I was struck by how reluctant I am to see past my own sanitized, safe little world. I don’t want to see their blood. I don’t want to kneel with them in their pain.

Yet I felt convicted to come home and watch, and pray.

It took a while to find the uncensored five minutes video. And no, I’m not going to link to it.

Icon of the 21 Martyrs of Libya, Tony Rezk
But I did watch it. Kneeling.

The world can be a brutal place.

And humans of all kinds can be agents of great evil.

In my recent reading in Acts, I was struck by the account of Paul heading off to Jerusalem after being warned by Agabus that he’d be bound by the Jewish leaders and handed over to the Romans. He acknowledged the warning and continued on his way, expecting trouble, but not moved by it.

It reminded me of accounts of the marchers in Selma, moving toward the Edmund Pettus Bridge: expecting trouble, but unmoved.

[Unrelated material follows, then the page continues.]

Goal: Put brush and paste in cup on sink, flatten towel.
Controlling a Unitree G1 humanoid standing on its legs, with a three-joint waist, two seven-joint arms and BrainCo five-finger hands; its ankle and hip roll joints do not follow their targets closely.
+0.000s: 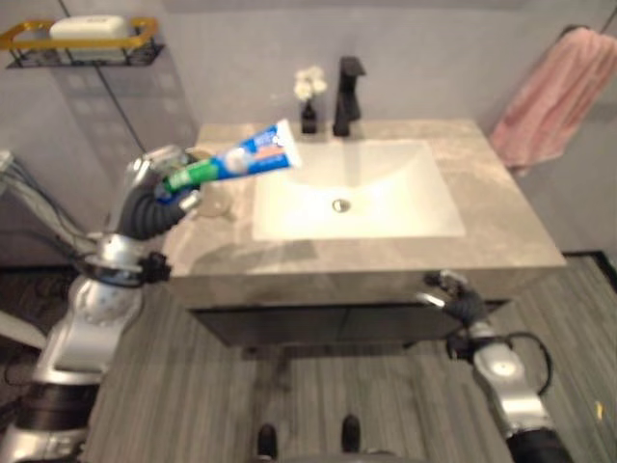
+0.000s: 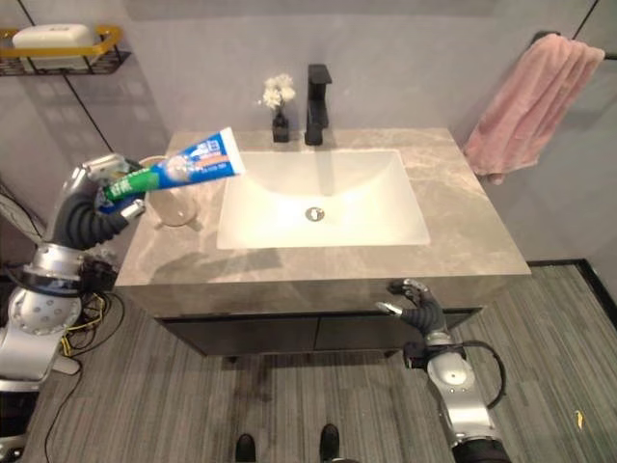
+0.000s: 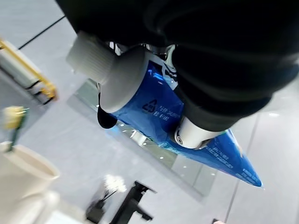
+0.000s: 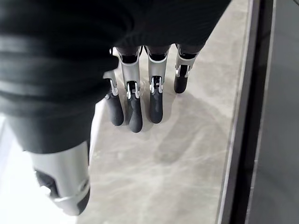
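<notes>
Step in hand: paste into cup. Left hand pinches the toothpaste tube above the cup; right hand hangs relaxed, fingers straight. Next move likely needs the tube tipped cap-down over the cup's mouth.

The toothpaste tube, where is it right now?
The toothpaste tube is gripped in the left hand, held above the cup on the counter left of the sink.

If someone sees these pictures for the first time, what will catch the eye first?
First, the blue and green toothpaste tube, held up by the left robot hand above the clear cup at the left of the sink. Next, the pink towel hanging bunched on the wall at the right. The right robot hand waits at the counter's front edge, holding nothing.
</notes>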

I soon realized that there were two ways that I could respond to my situation: either to react with bitterness or seek to transform the suffering into a creative force. I decided to follow the latter course. Recognizing the necessity for suffering I have tried to make of it a virtue. If only to save myself from bitterness, I have attempted to see my personal ordeals as an opportunity to transform myself and heal the people involved in the tragic situation which now obtains. I have lived these last few years with the conviction that unearned suffering is redemptive.
There are some who still find the cross a stumbling block, and others consider it foolishness, but I am more convinced than ever before that it is the power of God unto social and individual salvation. So like the Apostle Paul I can now humbly yet proudly say, “I bear in my body the marks of the Lord Jesus.” The suffering and agonizing moments through which I have passed over the last few years have also drawn me closer to God. More than ever before I am convinced of the reality of a personal God.   
From what I’ve seen and know of the world, suffering is inevitable. It can sweep through like a cyclone, smashing everything in its way. 

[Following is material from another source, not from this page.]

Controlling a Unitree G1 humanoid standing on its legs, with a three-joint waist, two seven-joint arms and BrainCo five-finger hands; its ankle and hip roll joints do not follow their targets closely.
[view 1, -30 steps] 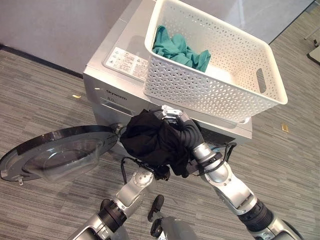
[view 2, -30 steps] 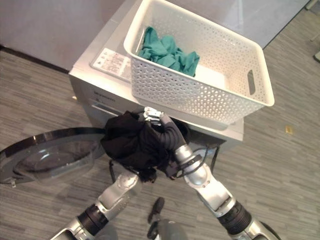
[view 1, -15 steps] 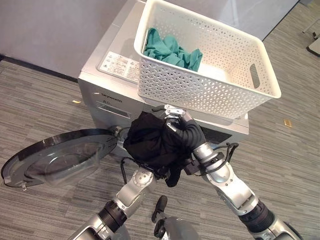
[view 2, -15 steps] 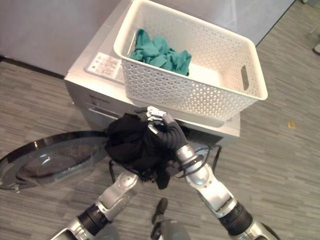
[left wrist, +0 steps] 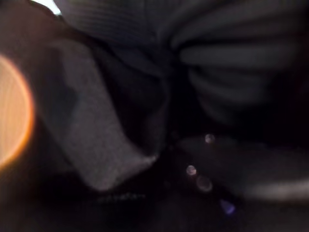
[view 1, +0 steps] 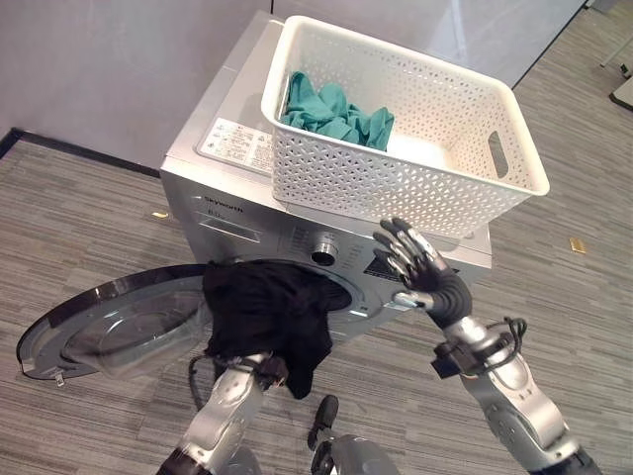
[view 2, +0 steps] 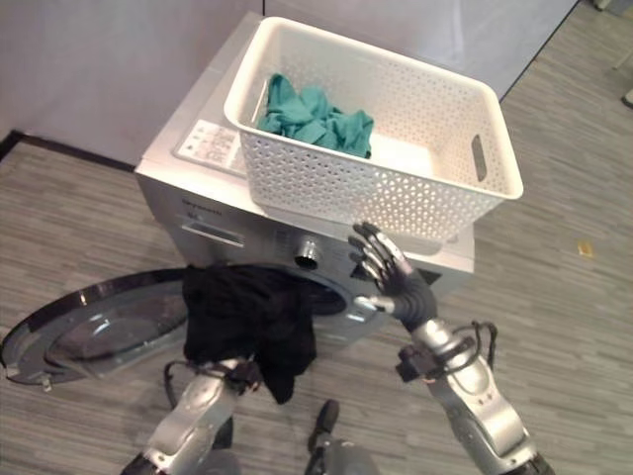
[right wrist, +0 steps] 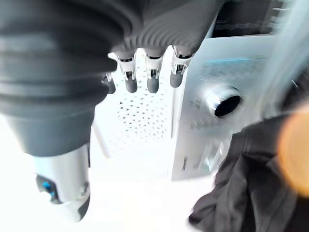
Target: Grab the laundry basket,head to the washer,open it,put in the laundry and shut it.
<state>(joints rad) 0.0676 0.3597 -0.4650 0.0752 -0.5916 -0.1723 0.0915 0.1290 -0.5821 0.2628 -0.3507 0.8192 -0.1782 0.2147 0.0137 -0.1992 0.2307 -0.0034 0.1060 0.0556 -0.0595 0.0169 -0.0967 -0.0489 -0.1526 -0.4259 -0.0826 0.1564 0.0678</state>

Or it can linger like the drip drip drip of mental anguish: Altzheimer's, psychzophrenia, unrelieved depression.

We can spend our days looking for ways to stay safe, running from choices that would open us to pain, responding with fury when our defenses fail us.


Or we can choose to expect suffering, choose to move forward forewarned and aware, but not gripped by fear or dissuaded from what’s right. 

This is the fifth in a Lenten series.